I started learning Clojure this summer. Clojure is a Lisp implementation on top of the Java Virtual Machine. So I thought I'd have a go at writing an APIS converter in it. The result is probably thoroughly un-idiomatic Clojure, but it converts the 30,000 plus APIS records to EpiDoc in about 2.5 minutes, so I'm fairly happy with it as a baby-step. The script works by reading the intake file line by line and issuing SAX events that are handled by a Saxon XSLT TRansformerHandler, which in turn converts to EpiDoc. So in effect, the intake file is treated as though it were an XML file and transformed with a stylesheet.

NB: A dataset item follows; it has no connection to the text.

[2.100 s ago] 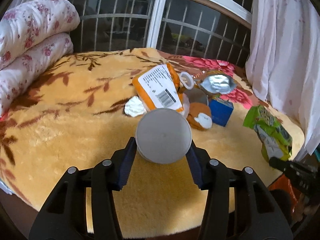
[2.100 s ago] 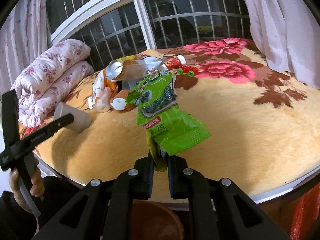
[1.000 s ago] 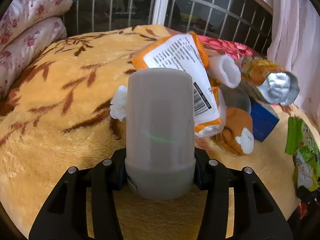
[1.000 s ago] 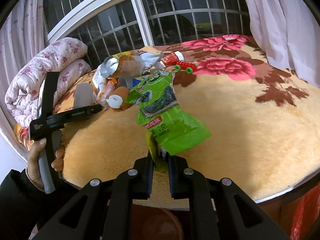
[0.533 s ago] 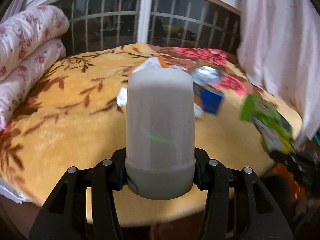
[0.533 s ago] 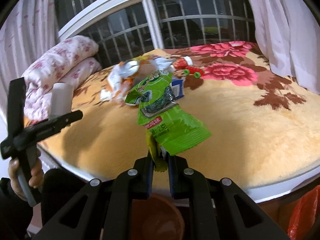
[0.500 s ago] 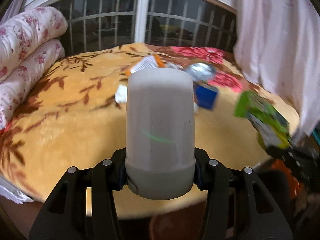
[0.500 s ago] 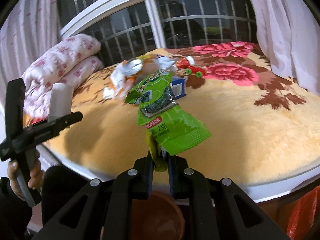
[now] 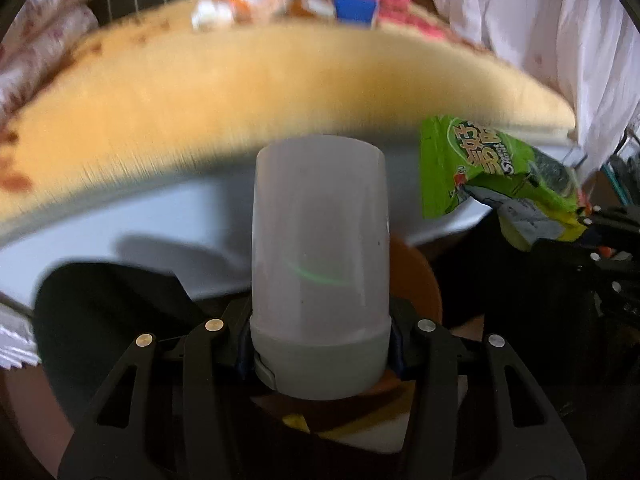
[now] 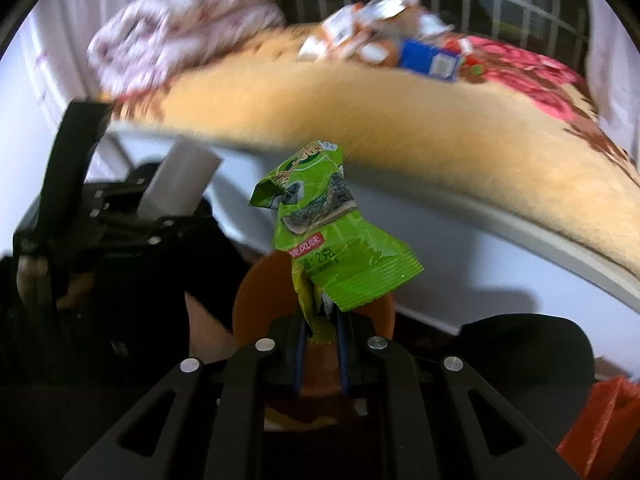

Most of the processing is done with three functions:

generate-xml takes a File, instantiates a transforming SAX handler from a pool of TransformerFactory objects, starts calling SAX events, and then hands off to the process-file function.

(defn generate-xml
(let [xslt (.poll @templates)
handler (.newTransformerHandler (TransformerFactoryImpl.) xslt)]
(doto handler
(.setResult (StreamResult. (File. (.replace
(.replace (str file-var) "intake_files" "xml") ".if" ".xml"))))
(.startElement "" "apis" "apis" (AttributesImpl.)))
(process-file (read-file file-var) "" handler)
(doto handler
(.endElement "" "apis" "apis")
(catch Exception e
(.println *err* (str (.getMessage e) " processing file " file-var))))
(.add @templates xslt)))

recursively processes a sequence of lines from the file. If lines is empty, we're at the end of the file, and we can end the last element and exit, otherwise, it splits the current line on pipe characters, calls handle line, then calls itself on the remainder of the line sequence.

(defn process-file
[lines, elt-name, handler]
(if (empty? lines)
(.endElement handler "" elt-name elt-name)
(if (not (.startsWith (first lines) "#")) ; comments start with '#' and can be ignored
(let [line (.split (first lines) "\\s+\\|\\s+")
ename (if (.contains (first lines) "|") (aget line 0) elt-name)]
(handle-line line elt-name handler)
(process-file (rest lines) ename handler)))))

handle-line does most of the XML-producing work. The field name is emitted as an element, columns 2 (and 3 if it's a 4-column field) are emitted as @n and @m attributes, and the last column is emitted as character cont If the line is a continuation of the preceding line, then it will be emitted as character data.

(defn handle-line
[line, elt-name, handler]
(if (> (alength line) 2) ; lines < 2 columns long are either continuations or empty fields
(do (let [atts (AttributesImpl.)]
(doto atts
(.addAttribute "" "n" "n" "CDATA" (.trim (aget line 1))))
(if (> (alength line) 3)
(doto atts
(.addAttribute "" "m" "m" "CDATA" (.trim (aget line 2)))))
(if (false? (.equals elt-name ""))
(.endElement handler "" elt-name elt-name))
(.startElement handler "" (aget line 0) (aget line 0) atts))
(let [content (aget line (- (alength line) 1))]
(.characters handler (.toCharArray (.trim content)) 0 (.length (.trim content)))))
(if (== (alength line) 1)
(.characters handler (.toCharArray (aget line 0)) 0 (.length (aget line 0)))))))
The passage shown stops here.